I don't because it makes me feel like a hypocrite or "preaching" while I do not follow in the foot steps of God on a daily basis. I don't feel "right" telling my experience to people because I'm not a religious person by the eyes of many but still have belief and pray almost daily.

First before my story I would like to delve deeper in my belief system. While I know it may differ than many here and may sound a bit blasphemous but I do not believe that you have to go to Church to worship or speak with God.

I believe that you can have one-on-one with God at any time, at any place. I believe that he is every where, watching everything at all times. I don't feel the need to go to church just to PROVE that I am his child and that I speak to him.

He is my father and when I speak to him I decide to keep it personal between Him and I. And every time I do speak to him either aloud or inside of my head then at that very time I'm inside of our, His and Mine, personal church.

I will admit right now that I have not read the Bible. I have a few scriptures here and there but I don't feel the NEED to read the entirety to try to fear, love or understand him. He is the silent father. The guiding hand that allows you to travel your road but won't leave you astray if you ask for help, but will certainly allow you to depart from his path if you choose to and even though it might hurt him, as his child, he will allow you to choose your path. If you want more explanation then feel to PM me. I digressed enough.
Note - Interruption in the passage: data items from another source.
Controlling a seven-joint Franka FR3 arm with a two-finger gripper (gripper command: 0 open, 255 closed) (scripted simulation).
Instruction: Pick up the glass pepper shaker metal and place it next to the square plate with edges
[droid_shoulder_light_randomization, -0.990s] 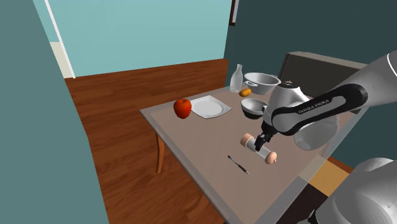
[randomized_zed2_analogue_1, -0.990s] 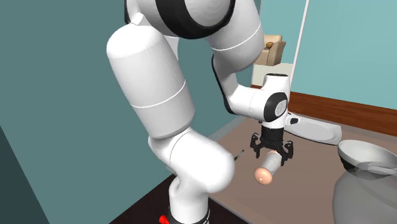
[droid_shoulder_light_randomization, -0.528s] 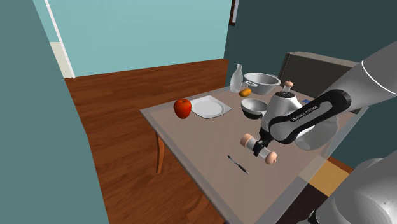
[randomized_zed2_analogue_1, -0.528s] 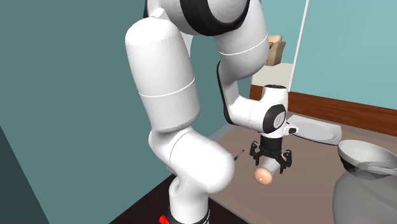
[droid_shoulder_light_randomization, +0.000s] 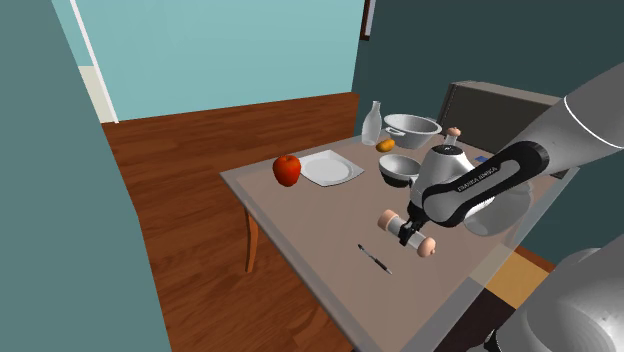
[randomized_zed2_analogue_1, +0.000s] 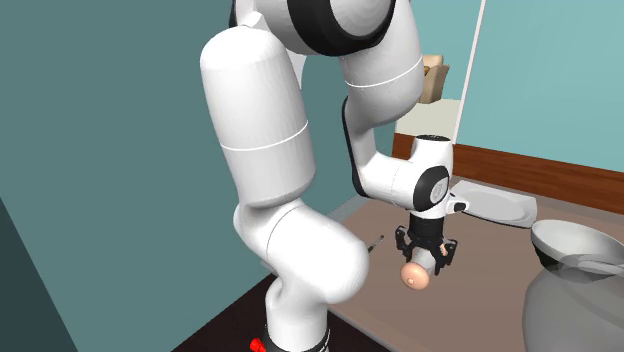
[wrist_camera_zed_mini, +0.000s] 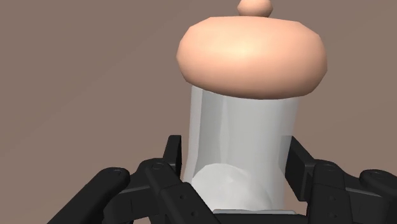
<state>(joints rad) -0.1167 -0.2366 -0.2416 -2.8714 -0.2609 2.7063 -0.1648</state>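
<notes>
The pepper shaker lies on its side on the brown table, a pale clear body with pinkish caps at both ends. My black gripper comes down over its middle from above. In the wrist view the fingers press against both sides of the shaker's body, so the gripper is shut on it. From the second exterior view the gripper straddles the shaker, whose near cap faces the camera. The white square plate rests toward the table's far side, well away from the shaker.
A red apple stands beside the plate. A clear bottle, a metal pot, an orange and a bowl crowd the far corner. A thin dark utensil lies near the shaker. A large translucent vessel sits behind the arm.
The hand came down a little over the shaker, and the fingers closed in from wide apart to clasp its body. The shaker stays where it lay.
</notes>
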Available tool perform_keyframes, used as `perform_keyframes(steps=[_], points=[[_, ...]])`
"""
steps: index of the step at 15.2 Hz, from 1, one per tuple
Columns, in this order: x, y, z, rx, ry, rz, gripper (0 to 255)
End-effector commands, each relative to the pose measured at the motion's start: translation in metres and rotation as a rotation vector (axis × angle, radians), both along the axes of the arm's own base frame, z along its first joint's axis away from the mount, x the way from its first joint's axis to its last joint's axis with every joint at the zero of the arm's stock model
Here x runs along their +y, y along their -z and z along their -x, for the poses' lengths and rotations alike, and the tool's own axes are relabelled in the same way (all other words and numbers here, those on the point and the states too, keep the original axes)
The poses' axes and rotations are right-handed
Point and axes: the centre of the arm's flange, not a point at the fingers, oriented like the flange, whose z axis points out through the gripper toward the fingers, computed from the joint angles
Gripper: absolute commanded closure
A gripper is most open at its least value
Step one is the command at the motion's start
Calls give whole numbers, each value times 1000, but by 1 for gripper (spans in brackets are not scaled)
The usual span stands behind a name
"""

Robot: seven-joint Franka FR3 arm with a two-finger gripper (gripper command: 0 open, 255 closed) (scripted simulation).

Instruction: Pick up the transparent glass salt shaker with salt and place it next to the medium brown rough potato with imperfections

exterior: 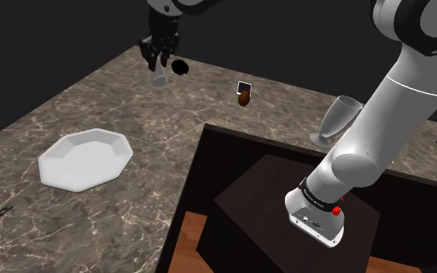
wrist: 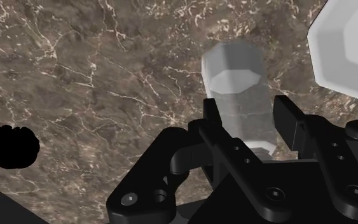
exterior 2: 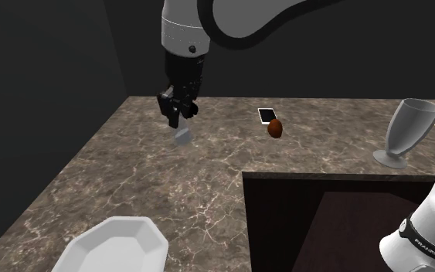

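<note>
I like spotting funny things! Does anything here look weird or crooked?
The shaker, clasped in the gripper, hangs a bit tilted. On the counter nearby lies a round pure-black blob, oddly flat-looking.

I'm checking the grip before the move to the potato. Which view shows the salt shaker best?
The wrist view: the salt shaker stands large and pale, clasped between the black jaws. In the shoulder view and the second exterior view it is a small grey shape hanging under the jaws.
</note>
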Motion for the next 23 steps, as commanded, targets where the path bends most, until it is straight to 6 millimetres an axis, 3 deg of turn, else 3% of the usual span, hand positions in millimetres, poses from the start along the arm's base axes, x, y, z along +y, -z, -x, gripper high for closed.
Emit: perform_keyframes(steps=[1,23], points=[[-30,1,0,0,-1,0,255],[-320,-1,-10,0,-1,0,255]])
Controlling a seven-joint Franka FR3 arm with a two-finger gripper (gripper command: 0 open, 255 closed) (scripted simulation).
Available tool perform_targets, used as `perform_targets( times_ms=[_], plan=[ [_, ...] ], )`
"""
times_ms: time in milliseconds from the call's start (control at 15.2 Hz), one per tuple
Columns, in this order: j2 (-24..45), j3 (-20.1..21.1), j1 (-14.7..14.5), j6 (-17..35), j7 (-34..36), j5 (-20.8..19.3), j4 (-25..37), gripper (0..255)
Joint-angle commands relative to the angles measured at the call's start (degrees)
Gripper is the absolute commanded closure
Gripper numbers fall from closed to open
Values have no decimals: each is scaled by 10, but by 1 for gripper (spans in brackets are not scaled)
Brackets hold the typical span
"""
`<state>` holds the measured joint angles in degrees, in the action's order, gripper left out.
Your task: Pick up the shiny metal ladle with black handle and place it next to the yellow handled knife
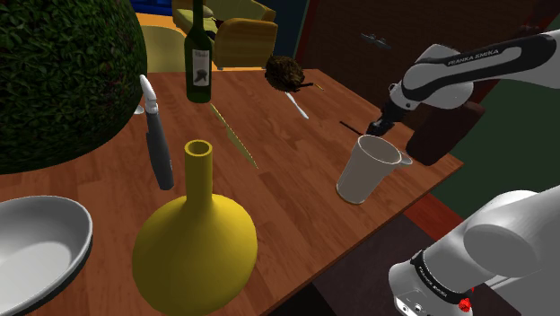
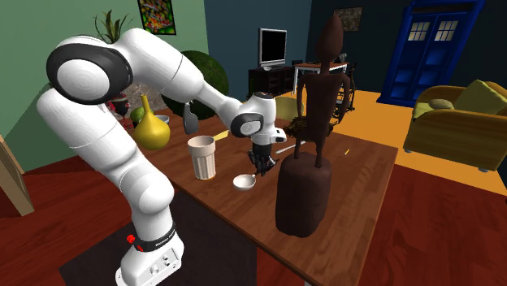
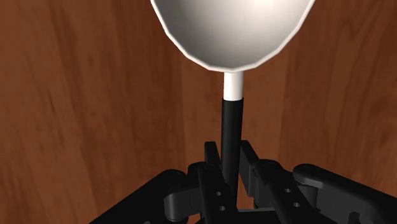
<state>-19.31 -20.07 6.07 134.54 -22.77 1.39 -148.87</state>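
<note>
The hand (image 3: 230, 153) is clamped on the ladle (image 3: 232, 32): in the wrist view its 2 fingers (image 3: 212, 168) press on either side of the black handle (image 3: 231, 121), fairly close to the short white neck below the bowl. The bowl is drawn plain white rather than shiny. It sits low over the bench (image 1: 296, 206) near the edge, between the white cup (image 2: 201, 157) and the dark statue (image 2: 305, 187) in the second exterior view; whether it touches the wood I cannot tell. The yellow knife (image 1: 235, 136) lies well apart from it, toward the middle of the bench in the shoulder view. The ladle looks stiff and light, but the bowl end probably outweighs the thin handle, so a hold near the neck should keep it from swinging. The slim handle could twist between flat fingers, so a firm squeeze and a steady, level carry seem wise. The lift and the carry across to the knife are not yet done
</note>
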Motion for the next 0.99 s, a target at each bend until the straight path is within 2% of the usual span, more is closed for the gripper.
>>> perform_targets(
  times_ms=[0,858,924],
  plan=[
    [-10,3,2,-18,5,-4,8,255],
    [-60,19,9,-128,27,-17,70,255],
    [-46,26,1,-124,36,-10,81,255]
  ],
)
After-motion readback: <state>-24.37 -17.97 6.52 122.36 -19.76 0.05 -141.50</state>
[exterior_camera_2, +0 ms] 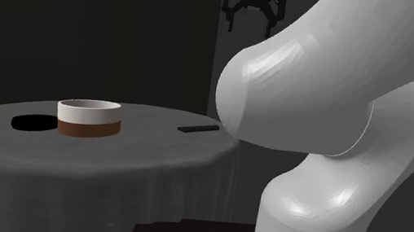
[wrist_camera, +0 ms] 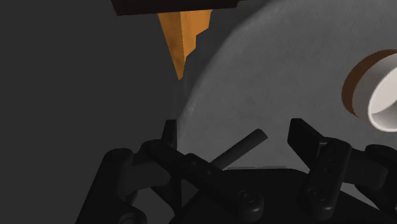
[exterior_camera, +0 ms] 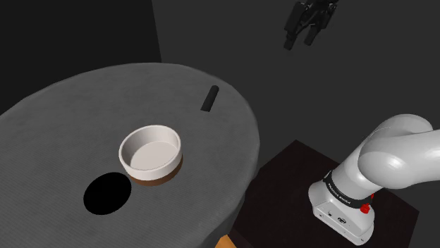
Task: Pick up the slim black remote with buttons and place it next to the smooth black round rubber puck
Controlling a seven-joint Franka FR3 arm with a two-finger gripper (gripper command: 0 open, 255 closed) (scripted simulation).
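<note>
Remote (exterior_camera: 209,98): slim, black, lying flat on the grey cloth of the round table (exterior_camera: 63,120). It sits close to the table's edge on the side nearest the arm. In the shoulder view it lies at the table's upper right. In the second exterior view (exterior_camera_2: 198,127) it is at the table's right edge. Nothing touches it.

Bowl (exterior_camera: 151,153): white wall, brown base, upright near the middle of the table. It is well apart from the remote and stands roughly between the remote and the puck.

Puck (exterior_camera: 108,194): flat black disc on the cloth, just beside the bowl on the side away from the remote. In the second exterior view (exterior_camera_2: 32,122) it lies to the left of the bowl (exterior_camera_2: 88,118).

Nothing stands on the cloth right around the remote. The bowl is the only thing near the straight line from the remote to the puck.

An orange object (wrist_camera: 183,38) shows below the table's edge in the wrist view; I cannot tell what it is.

Gripper (exterior_camera: 300,41): high above the table's remote side, not touching anything. The second exterior view shows it (exterior_camera_2: 250,18) up near the top, above the remote. In the wrist view the fingers (wrist_camera: 305,137) stand wide apart with nothing between them, and the remote (wrist_camera: 242,147) lies far below, in line with the gap.

The white arm (exterior_camera: 395,158) rises from its dark stand (exterior_camera: 289,183) beside the table.
</note>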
I was a young man living in Las Vegas, Nevada at the time while I was feeling very lost in my religious world. Nothing horrible was going on in the world or in my personal life. I remember constantly thinking about all the times that I spoke to God and received nothing in return, at least nothing in return on what I could physically see.

One night it reached a boiling point that about an hour before I went to bed I considered becoming an atheist, a non believer, I was going to start believing in science other than our father, our creator.

I was laying in bed staring up at the ceiling angry, agitated, confused and quite honestly hurt. Then I closed my eyes and even though I told myself I wouldn't speak to him again I asked him "God, if you're really there you're going to have to show me right now. Make me believe again in you. Make a sound in the room. Make a noise. Do anything. Please make me believe."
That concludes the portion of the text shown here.